Supplied information:
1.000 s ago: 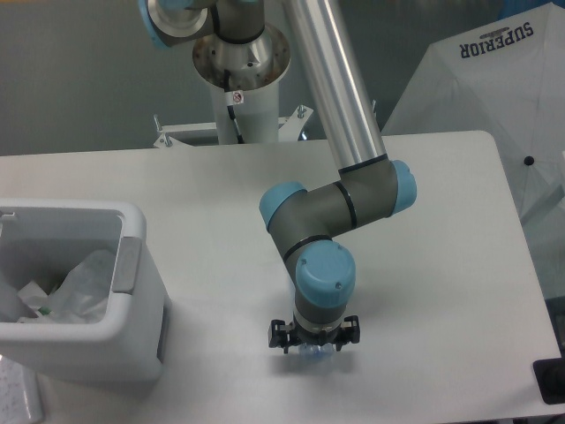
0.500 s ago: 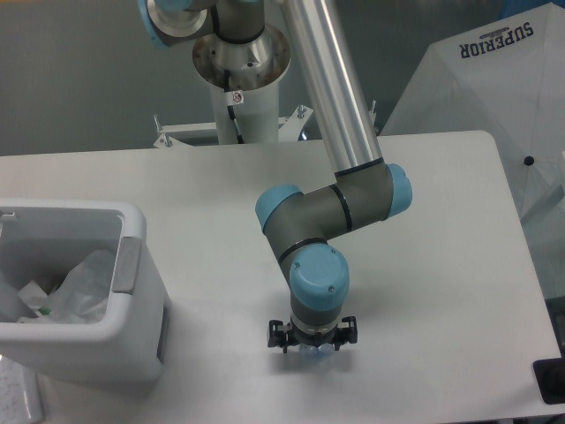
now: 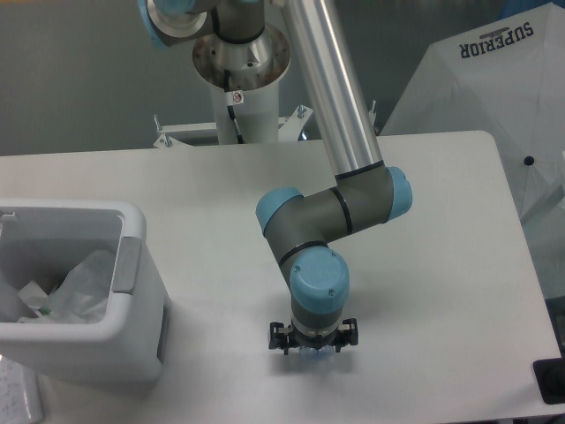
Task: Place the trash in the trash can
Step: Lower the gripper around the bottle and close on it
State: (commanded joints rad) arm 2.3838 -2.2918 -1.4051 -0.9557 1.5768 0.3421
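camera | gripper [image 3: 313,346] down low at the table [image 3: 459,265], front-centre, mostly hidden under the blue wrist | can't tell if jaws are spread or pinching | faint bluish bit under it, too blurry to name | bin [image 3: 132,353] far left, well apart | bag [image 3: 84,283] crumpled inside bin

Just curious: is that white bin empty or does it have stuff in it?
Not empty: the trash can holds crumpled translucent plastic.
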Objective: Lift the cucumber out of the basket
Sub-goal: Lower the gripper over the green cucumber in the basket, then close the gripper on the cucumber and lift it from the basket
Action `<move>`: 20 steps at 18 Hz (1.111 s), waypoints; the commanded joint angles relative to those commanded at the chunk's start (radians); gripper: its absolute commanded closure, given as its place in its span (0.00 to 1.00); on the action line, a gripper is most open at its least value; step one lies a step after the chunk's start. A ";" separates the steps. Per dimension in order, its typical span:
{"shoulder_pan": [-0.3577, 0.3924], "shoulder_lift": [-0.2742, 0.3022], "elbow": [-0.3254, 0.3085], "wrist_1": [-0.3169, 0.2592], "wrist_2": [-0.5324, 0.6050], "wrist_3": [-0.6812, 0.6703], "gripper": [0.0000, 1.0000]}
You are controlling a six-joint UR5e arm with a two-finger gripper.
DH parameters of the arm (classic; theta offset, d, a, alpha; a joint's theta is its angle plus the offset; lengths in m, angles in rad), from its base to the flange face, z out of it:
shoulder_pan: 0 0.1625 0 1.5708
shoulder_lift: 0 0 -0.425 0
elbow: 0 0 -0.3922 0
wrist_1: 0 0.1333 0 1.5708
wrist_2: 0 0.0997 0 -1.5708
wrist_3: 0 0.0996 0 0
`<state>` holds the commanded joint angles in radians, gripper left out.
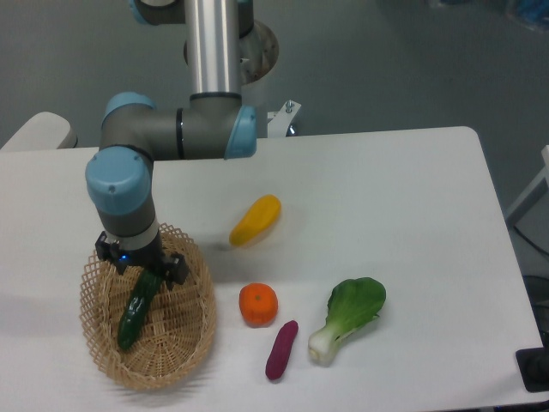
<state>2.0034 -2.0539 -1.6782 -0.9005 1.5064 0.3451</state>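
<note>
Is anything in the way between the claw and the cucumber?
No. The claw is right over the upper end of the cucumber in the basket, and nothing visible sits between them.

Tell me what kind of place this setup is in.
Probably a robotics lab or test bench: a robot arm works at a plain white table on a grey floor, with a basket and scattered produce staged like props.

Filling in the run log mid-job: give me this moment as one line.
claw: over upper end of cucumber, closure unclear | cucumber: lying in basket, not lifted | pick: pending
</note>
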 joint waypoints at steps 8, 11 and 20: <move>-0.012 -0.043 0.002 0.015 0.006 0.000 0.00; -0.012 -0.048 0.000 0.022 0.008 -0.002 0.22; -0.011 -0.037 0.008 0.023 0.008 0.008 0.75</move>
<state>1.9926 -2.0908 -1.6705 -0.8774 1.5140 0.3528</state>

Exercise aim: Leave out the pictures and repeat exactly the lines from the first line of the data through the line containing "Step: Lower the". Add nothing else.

Response box:
1.000 s ago: 
0.500 s ago: 
now: 
Task: Place the trash in the trash can
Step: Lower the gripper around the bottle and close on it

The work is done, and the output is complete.